Tom laughed. Ryan’s influence was all
over that statement, and Stan was lucky Betty wasn’t around to hear
him say it. Betty kept a special bar of soap in the bathroom for
just such an occasion.

“Too true,” Tom admitted. “Your powers
of observation are always impressive, Stan-man.”

“We’re in big trouble, Tom,” Stan said,
wiping the tears from his face. His sobs had quieted to the odd
sniffle. “Ryan’s in jail and they took my mom to the
nutter.”

“Yeah,” Tom replied. “I know that. But
Stan, your brother has been in trouble before and he’s always got
out of it, right? This time’s no different. And your mom’s not
exactly in the nutter, she’s just in the hospital getting a little
rest.”

“I guess so.”

“You can’t keep Ryan down, you know
that. And Betty,” Tom paused, trying to think of something
comforting to say, “well, that’s probably where Ryan gets his
toughness from. But don’t tell him I said that.”

“What did Ryan do?” Stan asked. “Nobody
will tell me what’s happening.
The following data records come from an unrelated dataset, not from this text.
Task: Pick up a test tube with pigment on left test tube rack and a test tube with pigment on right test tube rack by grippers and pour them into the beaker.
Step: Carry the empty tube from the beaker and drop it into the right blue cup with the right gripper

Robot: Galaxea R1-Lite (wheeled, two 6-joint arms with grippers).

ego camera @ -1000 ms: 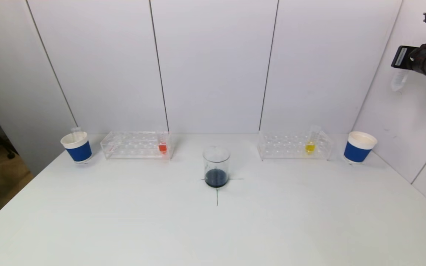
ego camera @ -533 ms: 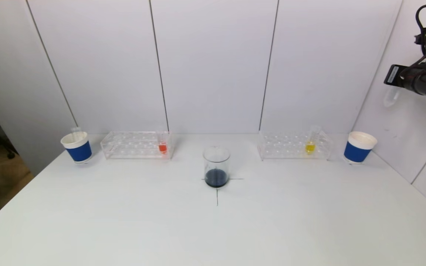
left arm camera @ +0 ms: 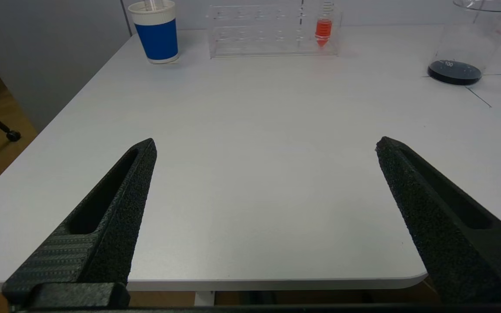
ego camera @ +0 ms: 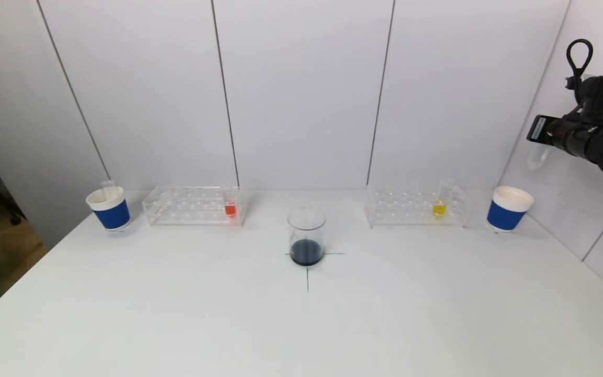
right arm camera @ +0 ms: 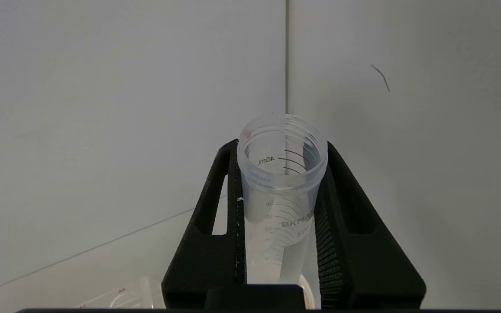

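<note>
Two tools: right tool [right arm camera: 282,191] clamped on an empty test tube [right arm camera: 280,182], high above right blue cup [ego camera: 509,208]. Left tool [left arm camera: 265,148] wide open, holding nothing, over tabletop [ego camera: 301,324] edge. Beaker [ego camera: 306,235] centre.

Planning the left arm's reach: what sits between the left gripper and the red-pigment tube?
Only bare table separates the left gripper from the red-pigment tube, per the left wrist view.

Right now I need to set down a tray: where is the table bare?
The white table is bare in front of the glass beaker. The back row is crowded: blue paper cups at both ends, clear racks between.
</note>
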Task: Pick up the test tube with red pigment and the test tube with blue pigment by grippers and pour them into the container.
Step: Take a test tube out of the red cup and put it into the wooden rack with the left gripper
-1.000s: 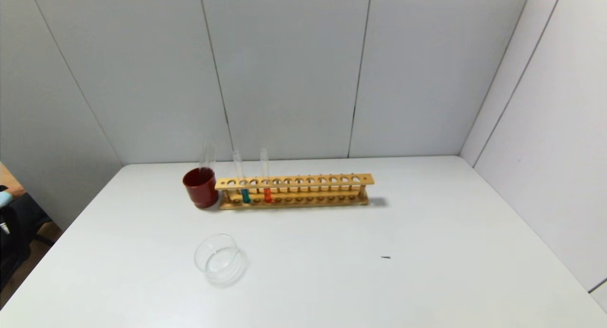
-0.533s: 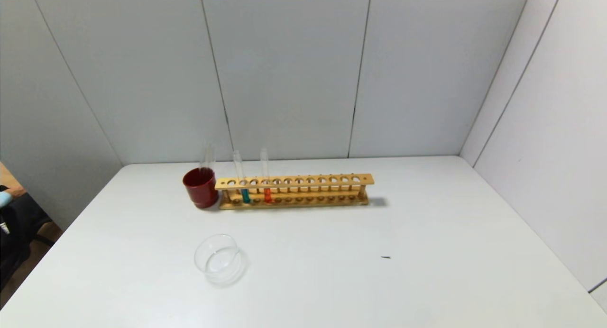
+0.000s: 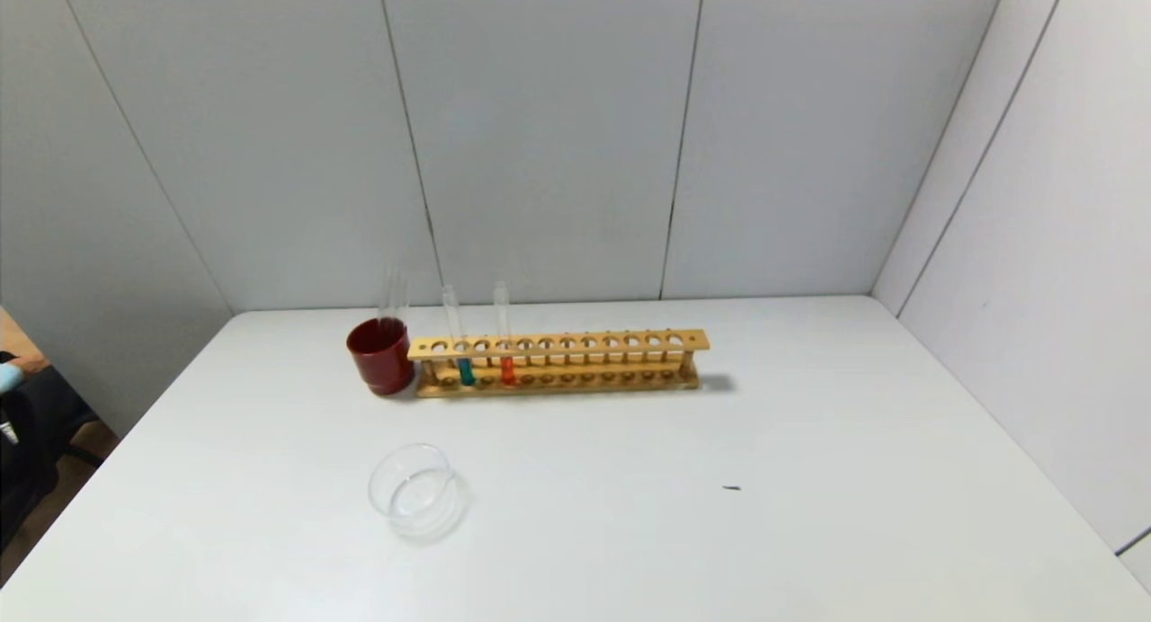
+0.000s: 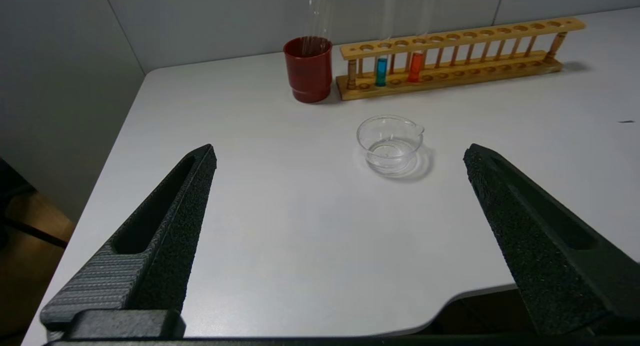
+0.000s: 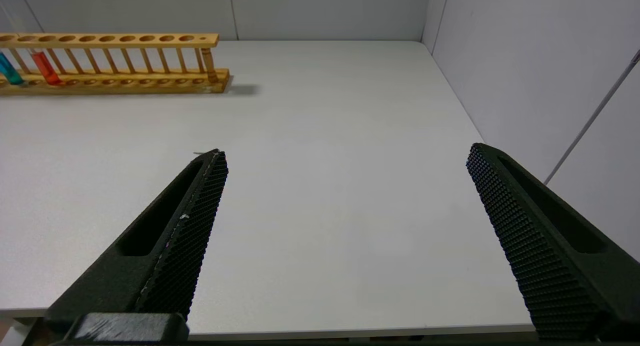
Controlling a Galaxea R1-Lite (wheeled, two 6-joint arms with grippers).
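Note:
The test tube with red pigment point(image 3: 505, 357) and the test tube with blue pigment point(image 3: 462, 357) stand upright in a wooden rack point(image 3: 584, 343) at the back of the table; both also show in the left wrist view, red point(image 4: 415, 66) and blue point(image 4: 381, 70). The clear glass container point(image 3: 415, 491) sits nearer, front left, also in the left wrist view point(image 4: 391, 143). My left gripper point(image 4: 340, 153) is open and empty over the table's near left edge. My right gripper point(image 5: 346, 153) is open and empty over the near right edge. Neither gripper shows in the head view.
A dark red cup point(image 3: 381, 357) holding colourless tubes stands against the rack's left end. A small dark speck point(image 3: 731, 488) lies on the white table point(image 3: 809, 514). Grey walls close the back and right sides.

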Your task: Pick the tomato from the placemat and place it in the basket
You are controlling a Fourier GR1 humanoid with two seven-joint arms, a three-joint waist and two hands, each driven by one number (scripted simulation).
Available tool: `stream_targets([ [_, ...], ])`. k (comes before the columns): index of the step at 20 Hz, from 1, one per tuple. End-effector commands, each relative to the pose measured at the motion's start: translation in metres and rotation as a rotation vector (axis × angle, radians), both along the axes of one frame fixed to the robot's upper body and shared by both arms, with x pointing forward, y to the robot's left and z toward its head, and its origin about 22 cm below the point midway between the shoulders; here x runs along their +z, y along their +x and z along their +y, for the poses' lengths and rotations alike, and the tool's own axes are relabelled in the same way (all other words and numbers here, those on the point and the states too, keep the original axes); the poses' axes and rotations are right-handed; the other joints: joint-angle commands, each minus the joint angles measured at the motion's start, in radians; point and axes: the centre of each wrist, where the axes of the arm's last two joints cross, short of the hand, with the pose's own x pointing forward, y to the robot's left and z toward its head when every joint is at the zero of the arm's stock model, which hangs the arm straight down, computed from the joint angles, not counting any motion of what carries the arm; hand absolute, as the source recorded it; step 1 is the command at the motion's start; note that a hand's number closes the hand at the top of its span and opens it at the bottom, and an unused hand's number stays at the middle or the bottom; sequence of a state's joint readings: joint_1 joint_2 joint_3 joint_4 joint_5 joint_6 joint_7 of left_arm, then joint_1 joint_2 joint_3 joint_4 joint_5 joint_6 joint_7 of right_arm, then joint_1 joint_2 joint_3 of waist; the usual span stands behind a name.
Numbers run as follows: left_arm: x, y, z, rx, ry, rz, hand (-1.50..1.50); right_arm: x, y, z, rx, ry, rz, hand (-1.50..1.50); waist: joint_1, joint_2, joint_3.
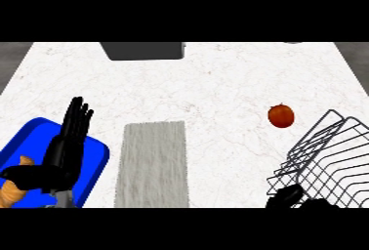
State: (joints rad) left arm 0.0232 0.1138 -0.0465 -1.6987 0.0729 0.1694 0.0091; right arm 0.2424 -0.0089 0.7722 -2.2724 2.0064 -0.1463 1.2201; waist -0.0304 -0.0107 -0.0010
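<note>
The tomato (281,115) lies on the bare white desk (216,78) toward its right edge, well clear of the grey placemat (153,163) at the near middle, and just beside the upper left rim of the wire basket (324,161), not inside it. The basket stands at the near right corner. The left robot hand (66,146) shows at the near left over a blue tray (97,166), fingers straight and pointing up, holding nothing. An orange-brown item (13,188) lies in the tray by its thumb. The right robot hand (287,197) appears only as a dark shape at the basket's near left corner; whether its fingers are spread or curled cannot be told. A dark grey box (143,50) sits at the far edge.
</note>
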Motion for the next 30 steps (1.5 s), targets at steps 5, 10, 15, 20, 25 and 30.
stream_targets([
  [5, 0.001, -0.007, 0.008, -0.018, 0.017, 0.002, 0.00, 0.012, -0.035, -0.020, -0.179, 0.134, 0.135, 1.50, 0.013, 0.005, 0.001],
  [10, 0.001, -0.004, -0.003, -0.005, -0.019, -0.013, 0.00, 0.009, -0.039, -0.035, -0.194, 0.122, 0.187, 1.50, 0.019, 0.007, 0.001],
  [15, 0.001, 0.004, -0.009, 0.007, -0.005, -0.007, 0.00, -0.003, -0.040, -0.038, -0.173, 0.175, 0.161, 1.50, 0.013, 0.006, 0.003],
  [20, 0.003, 0.003, 0.010, -0.011, -0.004, -0.005, 0.00, -0.028, -0.039, -0.054, -0.201, 0.173, 0.166, 1.50, 0.018, 0.007, 0.003],
  [25, -0.006, 0.002, 0.004, 0.002, 0.000, -0.002, 0.00, -0.034, -0.046, -0.060, -0.182, 0.230, 0.137, 1.50, 0.013, 0.006, 0.002],
  [30, -0.008, 0.004, 0.007, 0.005, 0.009, -0.015, 0.00, -0.031, -0.053, -0.085, -0.268, 0.253, 0.099, 1.50, 0.010, 0.006, 0.003],
])
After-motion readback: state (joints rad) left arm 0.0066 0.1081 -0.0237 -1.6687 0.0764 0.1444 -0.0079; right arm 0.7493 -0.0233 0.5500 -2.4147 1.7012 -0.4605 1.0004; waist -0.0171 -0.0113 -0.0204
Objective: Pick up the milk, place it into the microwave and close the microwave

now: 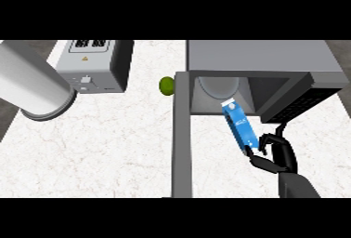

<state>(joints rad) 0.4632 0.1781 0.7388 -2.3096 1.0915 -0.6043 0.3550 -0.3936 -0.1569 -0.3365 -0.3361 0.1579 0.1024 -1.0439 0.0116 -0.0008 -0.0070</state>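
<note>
Milk carton (238,122), blue w/ white top, sits tilted in front of the microwave (274,60) opening, its top end just inside the cavity mouth, lower end held by the right hand (276,155). Fingers (266,139) curled round the carton's lower part, clamped on it. Right forearm comes up from the lower edge. Microwave door (182,135) hangs open, edge-on, running down the desk (96,148) to the left of the carton. Glass turntable (219,86) visible inside. Small green round item, maybe a lime (166,85), lies on the desk just left of the door hinge. Toaster (96,65) at upper left; large grey cylinder (34,83) crosses beside it. Left hand not seen.
</note>
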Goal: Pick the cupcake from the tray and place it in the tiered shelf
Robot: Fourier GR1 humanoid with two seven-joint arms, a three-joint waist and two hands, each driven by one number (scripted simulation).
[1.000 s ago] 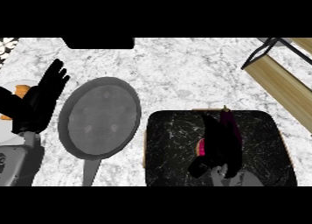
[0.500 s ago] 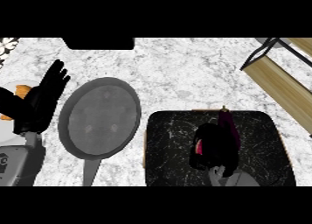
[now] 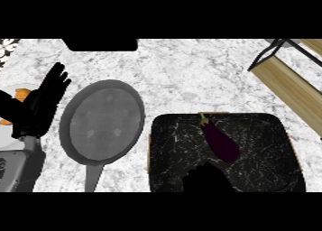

It has something to do with T.H.E.M.
in Mrs. LaRose’s backyard, right? He said he was going to get
me.”

Tom thought back to the conversation
about the “corpse-o-matic 500 styling comb” on Halloween night.
Ryan had told Stan at the time he was only joking, but in hindsight
it had been a really stupid thing to say. Or ironic. Or insightful.
Or maybe all the above. Only time would tell.